After the participative session, the codebook designer has to analyse the coding results to identify coding inconsistencies and reflect on possible reasons for inconsistencies. The main deliverable of the first iteration is an updated codebook, based on the participant feedback and the coding results.

4.2 Second iteration

For the second iteration, a focus group should be used to obtain feedback on the updated codebook. As reported by Krueger and Casey [64], focus groups provide an opportunity to obtain rich data from a small and diverse group of people familiar with the study. A focus group would be a suitable instrument to perform formative evaluation of the updated codebook, since the number of participants is limited and differences in coding results are discussed in more depth.

4.2.1 Before coding

The codebook designer uses the following guidelines of Krueger and Casey [64] to plan for a focus group discussion:

  1. 1.

    Group size. The group should be conducted with 4–12 people, led by a skilled moderator [64]. The group has to be small enough for everyone to have an opportunity to share insights, but also large enough to provide diversity of perceptions. If a topic is complicated, 10–12 participants are risky and may produce trivial results. Also, when time is limited (90 min), the size of the group should be restricted [64].

  2. 2.

    Time. Focus group sessions are typically 2 h long [64].

  3. 3.

    Questioning route. Krueger and Casey [64] present practical guidance regarding the sequence of questions (e.g. general to specific), phrasing of questions (using open-ended questions, keeping questions simple) and revising questions if clarification is required.

  4. 4.

    Sampling. Random sampling is of limited value in focus group research, since the intent of a focus group is to understand and provide insights—not to generalise [64].

  5. 5.

    Analysis. Data can be captured in different forms as the basis for analysis, e.g. transcripts, abbreviated transcripts, notes and memory [64]. Note-based analysis relies on field notes and is audio recorded as a backup to clarify confusing aspects contained in the notes [64].

4.2.2 During Coding

Similar to the first iteration, focus group participants need to use the updated codebook to re-code the same narrative that was used during the first iteration. The main intent of the second iteration is to obtain feedback from the participants, adapting the codebook until participants’ coding results become consistent. Thus, multiple sessions of coding and feedback may be required.
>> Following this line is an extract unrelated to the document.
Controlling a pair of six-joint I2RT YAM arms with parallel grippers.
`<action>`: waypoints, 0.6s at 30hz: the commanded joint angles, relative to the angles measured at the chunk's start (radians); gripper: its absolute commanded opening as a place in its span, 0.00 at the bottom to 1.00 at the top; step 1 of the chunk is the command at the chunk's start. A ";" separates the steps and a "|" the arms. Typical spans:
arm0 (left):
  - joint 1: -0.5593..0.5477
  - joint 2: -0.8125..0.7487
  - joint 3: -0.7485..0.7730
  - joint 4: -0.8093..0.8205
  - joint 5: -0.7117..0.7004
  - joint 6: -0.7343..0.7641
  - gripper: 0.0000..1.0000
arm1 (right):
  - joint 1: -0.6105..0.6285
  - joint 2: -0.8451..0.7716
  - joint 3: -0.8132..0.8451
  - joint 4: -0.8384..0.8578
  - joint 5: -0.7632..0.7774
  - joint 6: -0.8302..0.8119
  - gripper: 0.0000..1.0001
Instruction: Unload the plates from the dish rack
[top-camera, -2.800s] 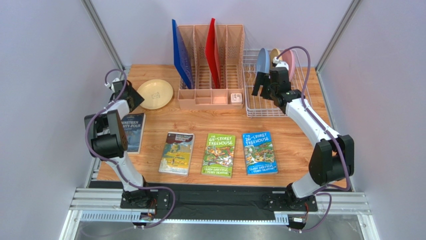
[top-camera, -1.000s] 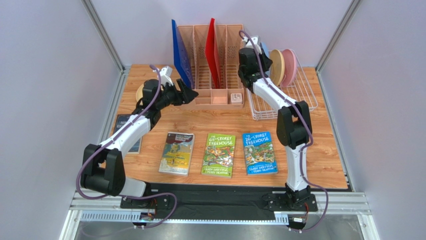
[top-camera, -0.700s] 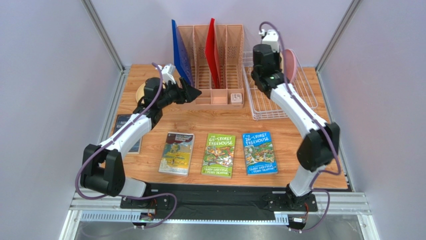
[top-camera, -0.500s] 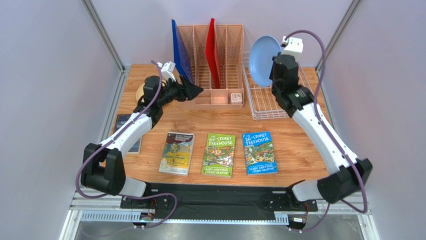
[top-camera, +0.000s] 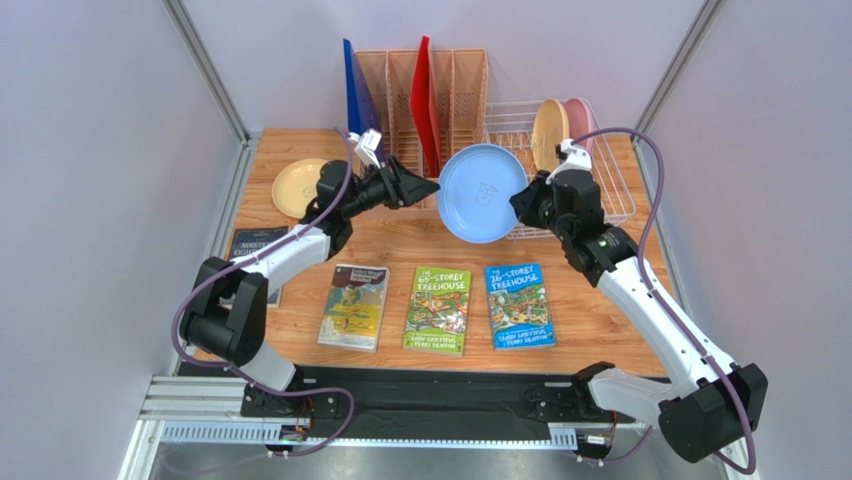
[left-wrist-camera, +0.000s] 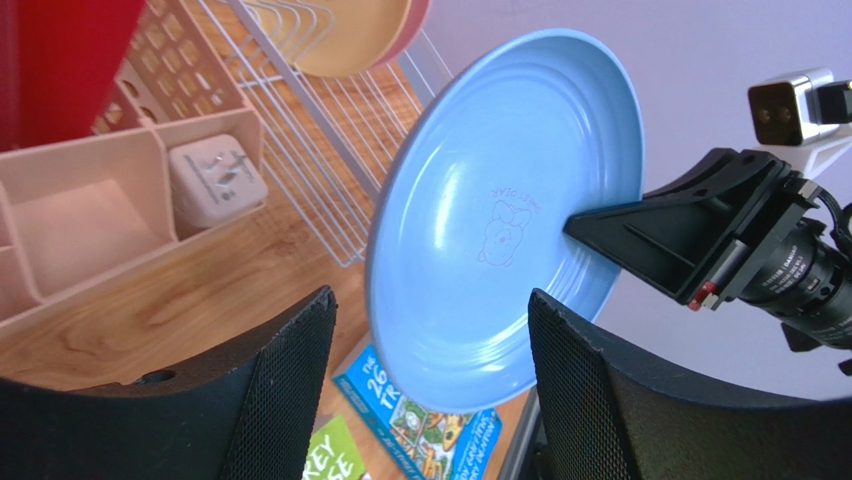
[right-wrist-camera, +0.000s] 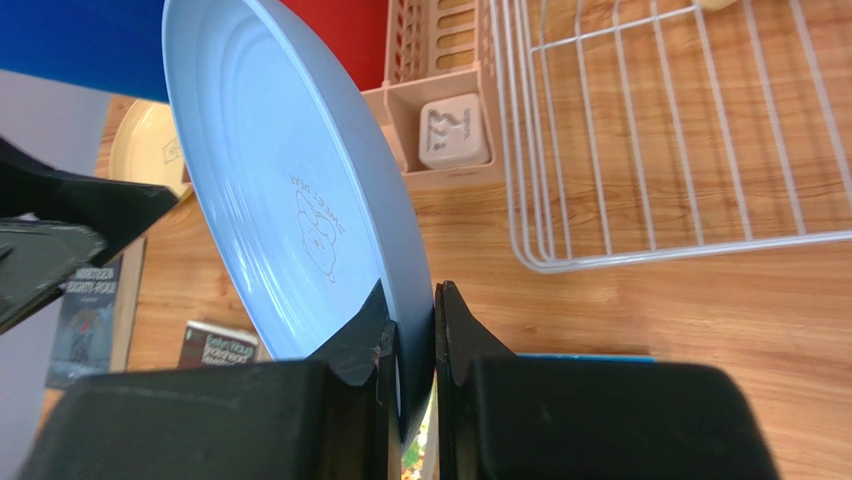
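Observation:
My right gripper (top-camera: 522, 200) is shut on the rim of a grey-blue plate (top-camera: 483, 193), held on edge in the air in front of the organiser, left of the white wire dish rack (top-camera: 610, 190). The right wrist view shows the plate (right-wrist-camera: 290, 190) pinched between both fingers (right-wrist-camera: 385, 325). My left gripper (top-camera: 425, 187) is open at the plate's left edge, and in its wrist view the plate (left-wrist-camera: 500, 220) sits beyond the spread jaws, untouched. A tan plate (top-camera: 549, 133) and a pink plate (top-camera: 580, 120) stand upright in the rack. A cream plate (top-camera: 308, 187) lies flat on the table at the left.
A salmon-pink slotted organiser (top-camera: 460, 85) at the back holds an upright blue board (top-camera: 352, 90), a red board (top-camera: 422, 90) and a small white cube (right-wrist-camera: 452, 132). Three books (top-camera: 437, 308) lie in a row near the front, and a dark book (top-camera: 258, 250) at the left.
My right arm lifted the grey-blue plate up out of the rack, then swung it left and down over the table's middle. My left arm reached right, its open gripper now at the plate.

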 joint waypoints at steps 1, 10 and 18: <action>-0.059 0.013 0.001 0.112 -0.032 -0.033 0.75 | -0.003 -0.064 -0.045 0.168 -0.088 0.097 0.07; -0.088 0.022 -0.004 0.081 -0.083 0.002 0.31 | -0.015 -0.086 -0.118 0.237 -0.161 0.164 0.07; -0.100 0.018 -0.005 0.055 -0.109 0.028 0.44 | -0.035 -0.064 -0.146 0.296 -0.292 0.233 0.07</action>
4.3 Presenting the coding strategy

The main output of the MEICC is a coding strategy that may be used in combination with the selected EE approach. Whereas the first two iterations of MEICC experimented with a preliminary codebook, with the intent to refine the codebook based on the inconsistencies of the coding results, the last part of MEICC presents a coding strategy that should be useful to an enterprise designer when he/she extracts and classifies enterprise intentions for a particular enterprise design scope. We suggest that the coding strategy consists of coding conditions, a refined codebook and a coding method.

4.3.1 Coding conditions

One of the main conditions for coding is that coders receive training on good coding practices, such as guarding against over-interpretation of documental text [66]. The enterprise designer should provide guidance in defining the scope and purpose of coding, since the coding results may differ drastically based on its predefined scope and purpose. As an example, one enterprise designer may only be interested in identifying design intentions related to an enterprise-wide scope, whereas another enterprise designer may be interested in identifying design intentions that are applicable to a specific department within the enterprise.

4.3.2 Refined codebook

The refined codebook provides formal definitions for concepts of a selected EE design approach. The codebook needs to provide additional guidance to reduce intercoder inconsistencies when the codebook is used to code documental text. The multiple coding iterations (e.g. first iteration discussed in Sect. 4.1 and second iteration discussed in Sect. 4.2) will indicate that some coding limitations exist, since it may be difficult to identify certain design intention-related concepts via documental coding alone. The refined codebook has to emphasise these limitations, highlighting concepts that cannot be identified via documental coding alone, e.g. using the phrase ╟Not to be used for documental text coding╢.

4.3.3 Coding method

The coding method should provide a method to coders to ensure that the coding process produces consistent coding results. The multiple coding iterations of MEICC (e.g. first iteration discussed in Sect. 4.1 and second iteration discussed in Sect. 4.2) may indicate a practical sequence of coding, e.g. some codes may belong to an aggregate coding family. Thus, it may be easier to identify the code families first and then the sub-codes. The coding method should include standards for tagging text, e.g. using underline for fragments that comply with the definition of a particular concept, and using superscript notation to associate a fragment with one instance of a concept, e.g. qualityI1 and quantityI2.

5 Demonstration

Applying the MEICC to Hoogervorst’s approach, this section presents the coding feedback for the first iteration in Sect. 5.1, followed by the coding feedback for the second iteration in Sect. 5.2. Section 5.3 concludes with a coding strategy that may be used by enterprise designers that adopt Hoogervorst’s approach at their enterprise.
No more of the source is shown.